What is Bootstrap
1. Fuller form of "booting", usually refers to the process of loading the basic software into the memory of a computer after power-on or general reset, especially the operating system which will then take care of loading other software as needed.
2. Free, open-source ui web framework to design websites. It contains CSS-based design templates for typography, navigation and other html components, also optional JS extensions. Unlike many frameworks, it concerns itself with front-end web development only.
So, what is it?
Bootstrap is modular and consists of many Less stylesheets that implement the different components of toolkit. These css are usually compiled into a bundle and included in websites, but individual components can be included.
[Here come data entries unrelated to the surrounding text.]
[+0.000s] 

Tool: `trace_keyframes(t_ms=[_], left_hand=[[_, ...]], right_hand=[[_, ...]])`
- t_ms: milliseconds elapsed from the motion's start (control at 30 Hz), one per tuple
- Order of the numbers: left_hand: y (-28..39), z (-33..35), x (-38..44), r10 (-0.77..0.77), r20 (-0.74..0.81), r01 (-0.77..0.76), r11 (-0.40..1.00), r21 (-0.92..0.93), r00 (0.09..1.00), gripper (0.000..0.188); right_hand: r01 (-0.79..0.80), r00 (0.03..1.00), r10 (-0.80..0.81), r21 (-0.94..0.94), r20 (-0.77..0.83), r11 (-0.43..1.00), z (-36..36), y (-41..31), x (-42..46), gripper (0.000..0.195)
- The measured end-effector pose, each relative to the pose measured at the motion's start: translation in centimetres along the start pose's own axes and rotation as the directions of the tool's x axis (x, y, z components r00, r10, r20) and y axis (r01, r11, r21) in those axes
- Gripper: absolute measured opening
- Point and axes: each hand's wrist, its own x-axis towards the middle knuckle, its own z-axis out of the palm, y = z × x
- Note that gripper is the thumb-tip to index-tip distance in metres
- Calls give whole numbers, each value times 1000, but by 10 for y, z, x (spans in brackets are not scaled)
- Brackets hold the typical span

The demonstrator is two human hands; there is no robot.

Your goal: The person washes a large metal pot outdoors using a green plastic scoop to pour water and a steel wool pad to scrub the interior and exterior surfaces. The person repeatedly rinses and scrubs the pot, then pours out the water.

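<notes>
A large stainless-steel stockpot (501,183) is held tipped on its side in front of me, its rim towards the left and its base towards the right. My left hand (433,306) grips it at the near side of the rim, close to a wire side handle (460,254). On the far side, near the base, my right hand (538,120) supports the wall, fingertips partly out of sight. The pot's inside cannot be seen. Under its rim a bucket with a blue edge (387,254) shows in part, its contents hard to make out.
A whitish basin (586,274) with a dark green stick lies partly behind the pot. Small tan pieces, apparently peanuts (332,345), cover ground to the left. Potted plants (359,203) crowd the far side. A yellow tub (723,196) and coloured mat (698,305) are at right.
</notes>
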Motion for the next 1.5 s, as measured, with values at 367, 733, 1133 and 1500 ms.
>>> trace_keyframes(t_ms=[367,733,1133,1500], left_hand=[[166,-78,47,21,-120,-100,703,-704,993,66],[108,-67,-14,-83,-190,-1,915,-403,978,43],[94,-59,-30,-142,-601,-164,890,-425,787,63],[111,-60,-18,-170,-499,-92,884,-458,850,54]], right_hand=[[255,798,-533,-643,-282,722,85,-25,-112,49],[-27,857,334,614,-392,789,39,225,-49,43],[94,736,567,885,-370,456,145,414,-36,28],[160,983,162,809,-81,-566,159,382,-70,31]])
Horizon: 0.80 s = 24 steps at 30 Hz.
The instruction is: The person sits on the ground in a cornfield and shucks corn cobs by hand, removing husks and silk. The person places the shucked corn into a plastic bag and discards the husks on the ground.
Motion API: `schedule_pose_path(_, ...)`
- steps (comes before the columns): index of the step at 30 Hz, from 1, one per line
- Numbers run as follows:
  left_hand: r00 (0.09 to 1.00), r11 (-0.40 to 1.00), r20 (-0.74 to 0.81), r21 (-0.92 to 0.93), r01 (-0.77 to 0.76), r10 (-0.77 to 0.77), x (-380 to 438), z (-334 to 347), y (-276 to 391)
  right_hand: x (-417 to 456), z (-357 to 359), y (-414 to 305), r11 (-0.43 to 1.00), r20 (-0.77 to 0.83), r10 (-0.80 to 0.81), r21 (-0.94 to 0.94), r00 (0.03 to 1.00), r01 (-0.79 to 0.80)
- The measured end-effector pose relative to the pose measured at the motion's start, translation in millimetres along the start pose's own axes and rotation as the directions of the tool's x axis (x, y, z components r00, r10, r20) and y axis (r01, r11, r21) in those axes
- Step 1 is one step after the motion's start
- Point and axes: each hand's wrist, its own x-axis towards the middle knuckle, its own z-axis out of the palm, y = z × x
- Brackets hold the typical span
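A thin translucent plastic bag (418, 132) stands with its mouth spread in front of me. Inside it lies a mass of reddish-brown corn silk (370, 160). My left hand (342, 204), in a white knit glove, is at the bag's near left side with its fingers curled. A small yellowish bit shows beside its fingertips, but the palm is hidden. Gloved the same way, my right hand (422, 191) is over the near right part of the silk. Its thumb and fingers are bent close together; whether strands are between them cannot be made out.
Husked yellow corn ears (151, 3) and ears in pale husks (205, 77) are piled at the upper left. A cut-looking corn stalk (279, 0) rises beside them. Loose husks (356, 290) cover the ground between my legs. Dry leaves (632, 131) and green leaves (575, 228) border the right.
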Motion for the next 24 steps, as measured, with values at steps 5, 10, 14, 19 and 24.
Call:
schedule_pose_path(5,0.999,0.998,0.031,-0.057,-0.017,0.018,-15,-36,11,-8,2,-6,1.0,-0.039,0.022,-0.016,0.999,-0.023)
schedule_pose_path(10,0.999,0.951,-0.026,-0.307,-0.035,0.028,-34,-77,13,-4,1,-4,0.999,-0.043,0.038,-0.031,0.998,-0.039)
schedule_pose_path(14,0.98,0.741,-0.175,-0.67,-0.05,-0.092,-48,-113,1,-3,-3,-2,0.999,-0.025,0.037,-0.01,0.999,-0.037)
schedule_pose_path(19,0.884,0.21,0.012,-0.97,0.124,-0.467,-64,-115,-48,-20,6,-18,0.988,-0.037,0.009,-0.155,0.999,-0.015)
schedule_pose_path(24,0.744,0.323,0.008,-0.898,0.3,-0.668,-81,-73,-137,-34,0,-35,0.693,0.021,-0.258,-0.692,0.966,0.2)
Bootstrap provides some configuration parameters that control things like color and padding of some components.
Bootstrap (Twitter Blueprint), was developed by 2 developers; Mark Otto and Jacob Thornton at Twitter as a css framework. Before existance of Bootstrap, different css libraries were used for front-end development, which led to inconsistencies and a high maintenance burden.
Latest version of bootstrap is version 3. But on October 29, 2014, Mark Otto told that Bootstrap 4 was in development stage. On September 6, 2016, Mark suspended work on Bootstrap 3 in order to free up time to work on Bootstrap 4. Over 4,000 commits have been made to the Bootstrap 4 codebase so far.
Bootstrap 4 is almost a complete rewrite from Bootstrap 3. Significant changes include:
- Switched from Less to Sass.
- Dropped IE8, IE9, and iOS 6 support.
- Added flexbox support and then dropped non-flexbox support.
- Switched from pixels to rems.
- Increased global font-size from 14px to 16px.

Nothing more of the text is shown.